Nehorai served as the Editor-in-Chief of the IEEE Transactions on Signal Processing from 2000 to 2002. From 2003 to 2005, he was Vice President for Publications of the IEEE Signal Processing Society (SPS), chaired its Publications Board, and was member of its Executive Committee. He was the founding editor of the Leadership Reflections columns in IEEE Signal Processing Magazine from 2003 to 2006. He was also chair and co-founder of the Founding member and Chair, Technical Committee on Sensor Array and Multichannel Processing (SAM), IEEE SPS, from 2000 to 2002

==Honors==

Nehorai received the IEEE Signal Processing Society Technical Achievement Award in 2006 and the IEEE SPS Meritorious Service Award in 2010. He received multiple best paper awards for his research, including the 2022 IEEE SPS Sustained Impact Paper Award. He was named a Distinguished Lecturer of the IEEE SPS from 2004 to 2005. In 2001, he was named University Scholar at the University of Illinois Chicago.
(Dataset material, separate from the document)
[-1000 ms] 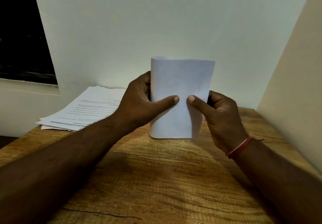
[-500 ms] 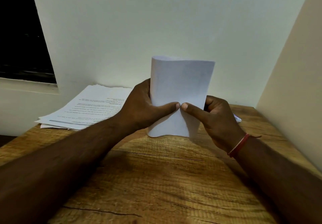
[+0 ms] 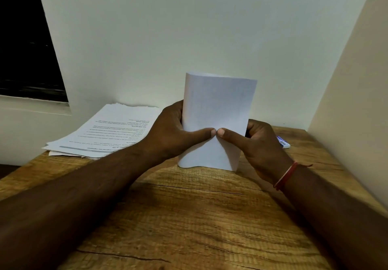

Nehorai is a Life Fellow of the IEEE since 2017, Fellow of the IEEE since 1994, Fellow of the Royal Statistical Society since 1996, Fellow of the American Association for the Advancement of Science (AAAS) since 2012 and the Asia-Pacific Artificial Intelligence Association (AAIA) Fellow) since 2021.

==Personal life==
Nehorai is married to Shlomit Nehorai, a retired lecturer at Washington University in St. Louis. They have two children, Elad Nehorai and Sharone Nehorai, and three granddaughters.